Le parole-chiave sono «accelerazione e riprogrammazione». Il linguaggio è complicato e le procedure note solo a pochi iniziati, in serrato dialogo tra Roma e Bruxelles dove ai dossier presiede il commissario alle Politiche regionali, Johannes Hahn. Ma stavolta sulla partita dei «fondi strutturali europei» c’è uno spiraglio di concretezza: l’obiettivo è quello di destinare buona parte delle risorse assegnate all’Italia per mettere in piedi un piano-occupazione di 4,5 miliardi in tre anni, di cui 1,5 fin dal 2013. La partita sarà giocata dal presidente del Consiglio Enrico Letta in prima battuta nel vertice dei ministri Lavoro ed economia convocato a Roma la prossima settimana, il 14 giugno e, un mese dopo, il 15 luglio, in occasione del Consiglio europeo. Il target è preciso: convincere l’Europa a cambiare la «destinazione d’uso» di molti nostri progetti e indirizzarli tutti a favore dell’occupazione.
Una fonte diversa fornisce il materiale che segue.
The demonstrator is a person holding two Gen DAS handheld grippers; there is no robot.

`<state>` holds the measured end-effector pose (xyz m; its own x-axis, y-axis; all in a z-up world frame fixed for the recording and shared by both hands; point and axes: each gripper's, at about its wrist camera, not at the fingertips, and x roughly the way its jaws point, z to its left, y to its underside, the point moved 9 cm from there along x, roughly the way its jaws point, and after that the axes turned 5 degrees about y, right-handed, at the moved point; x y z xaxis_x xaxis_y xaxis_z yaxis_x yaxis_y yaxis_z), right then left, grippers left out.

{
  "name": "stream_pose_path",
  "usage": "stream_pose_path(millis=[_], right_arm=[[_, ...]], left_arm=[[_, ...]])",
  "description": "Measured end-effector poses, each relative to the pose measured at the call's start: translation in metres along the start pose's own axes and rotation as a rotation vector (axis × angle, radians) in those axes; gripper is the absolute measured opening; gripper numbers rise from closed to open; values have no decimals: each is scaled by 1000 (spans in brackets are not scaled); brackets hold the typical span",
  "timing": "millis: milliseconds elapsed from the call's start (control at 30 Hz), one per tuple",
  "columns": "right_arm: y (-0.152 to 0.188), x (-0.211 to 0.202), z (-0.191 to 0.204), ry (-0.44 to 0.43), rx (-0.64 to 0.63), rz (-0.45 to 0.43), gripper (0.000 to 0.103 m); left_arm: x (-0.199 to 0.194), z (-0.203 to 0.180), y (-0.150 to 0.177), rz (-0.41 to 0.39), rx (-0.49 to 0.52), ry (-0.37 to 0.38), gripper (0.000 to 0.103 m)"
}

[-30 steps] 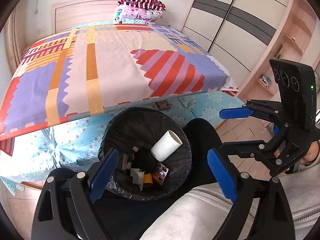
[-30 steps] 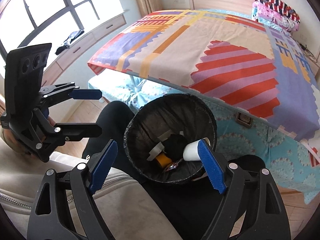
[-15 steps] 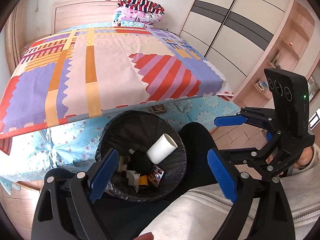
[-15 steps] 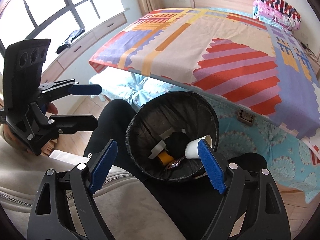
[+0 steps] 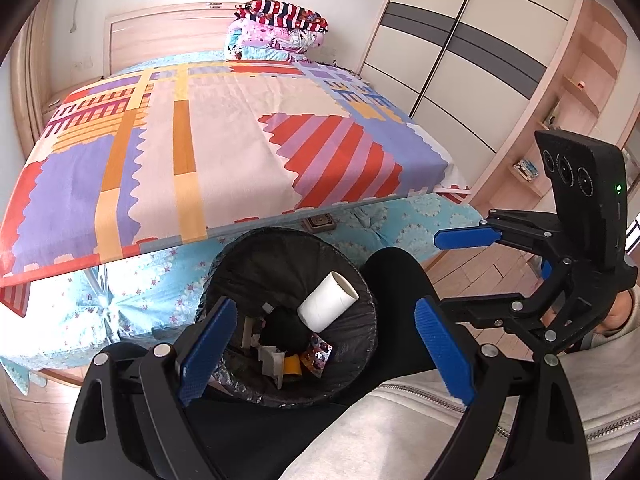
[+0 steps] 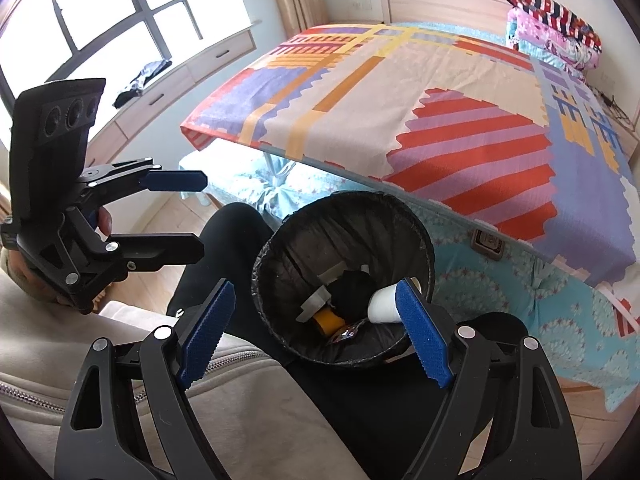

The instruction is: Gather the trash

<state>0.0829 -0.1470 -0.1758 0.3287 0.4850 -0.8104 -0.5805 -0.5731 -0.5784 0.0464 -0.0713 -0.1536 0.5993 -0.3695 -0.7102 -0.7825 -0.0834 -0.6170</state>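
Note:
A round bin with a black liner (image 5: 240, 256) stands on the floor at the foot of the bed, also in the right wrist view (image 6: 348, 208). Inside lie a white paper cup (image 5: 326, 308), a black lump (image 5: 286, 330), white scraps, an orange piece (image 6: 328, 320) and a shiny wrapper (image 5: 318, 354). My left gripper (image 5: 324, 352) is open and empty above the bin; it also shows in the right wrist view (image 6: 192, 216). My right gripper (image 6: 316, 332) is open and empty over the bin's near side, also showing in the left wrist view (image 5: 444, 272).
A bed with a colourful patterned cover (image 5: 224, 140) fills the space behind the bin, folded blankets (image 5: 280, 36) at its head. A wardrobe (image 5: 460, 60) and shelves stand on the right. A window bench (image 6: 160, 88) runs along the left. My legs and jacket lie below.
Both grippers have lifted and tilted slightly; the bin sits a little lower in both views. Both stay open and empty. The bin's contents have not moved.

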Motion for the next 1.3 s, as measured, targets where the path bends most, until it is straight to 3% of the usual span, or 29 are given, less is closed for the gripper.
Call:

Sul tavolo ci sono i celebri fondi strutturali europei, venduti e rivenduti dai governi che si sono succeduti, ma da sempre incagliati nella incapacità delle Regioni di fare progetti e di spendere effettivamente risorse sulla carta a portata di mano. I fondi che provengono dal bilancio europeo e che per essere spesi devono essere integrati (ovvero cofinanziati) da una pari somma stanziata dall’Italia, sono spesso destinati alla realizzazione di una miriade di opere, frammentate, poco efficaci e senza un disegno comune: basti pensare che tra il 2007 e il 2013 sono stati allestiti, almeno sulla carta ben 600 mila progetti. Tuttavia di soldi veri e di opere realizzate ce ne sono state poche: il 31 maggio scorso c’è stata una prima verifica dei target di spesa presso il ministero della Coesione territoriale e ci si è accorti che stentiamo a raggiungere quota 40 per cento. Inoltre i progetti spesso sono spesso bizzarri: aiuole, piccoli monumenti, corsi di formazione per barbieri, iniziative turistiche sporadiche, sagre, feste di piazza.
Ora si cambia: il presidente del Consiglio Enrico Letta sembra intenzionato a chiedere al prossimo Consiglio Europeo del 15 luglio una accelerazione e riprogrammazione dei 30,2 miliardi a disposizione dell’Italia fino al 31 dicembre del 2015, già cofinanziati nel bilancio dello Stato, ma sostanzialmente bloccati per carenza di decisione politica e immobilismo. Si tratta di circa 10,5 miliardi entro fine anno e di altri dieci per ciascuno dei due anni successivi. Obiettivo: spazzare via i microprogetti e puntare tutto il fuoco sull’emergenzalavoro. Si tratta di riprogrammare, cioè
di cambiare destinazione ai fondi, una operazione che potrà essere fatta solo con il via libera della Ue che ci dovrà consentire di cambiare la natura dei progetti già approvati nell’ambito dei due fondi europei-chiave: il Fondo sociale europeo e il Fondo di sviluppo regionale. Si tenterà di dirottare verso l’emergenza- occupazione almeno il 15 per cento di queste risorse, in pratica 4,5 miliardi in più per il lavoro. Non è poco, se si pensa infatti che introdurre la decontribuzione di 10 mila euro per chi assume un giovane disoccupato, comporterebbe l’impiego di 1 miliardo di fondi europei, e potrebbe attivare circa 100 mila posti di lavoro.
I margini operativi ci sono. Le caratteristiche dei progetti di cui Bruxelles accetta il finanziamento sono efficaci in termini di occupazione: si possono finanziare le decontribuzioni per assunzioni; la riforma dei centri per l’impiego; la formazione dei giovani artigiani (in aziende sopra i 9 dipendenti che per ora non hanno risorse); lo start up delle imprese innovative; le ore di formazione per gli apprendisti; stage e tirocini; incentivi alle imprese per le innovazioni di prodotto. Il tutto senza appesantire il deficit, problema sempre in agguato.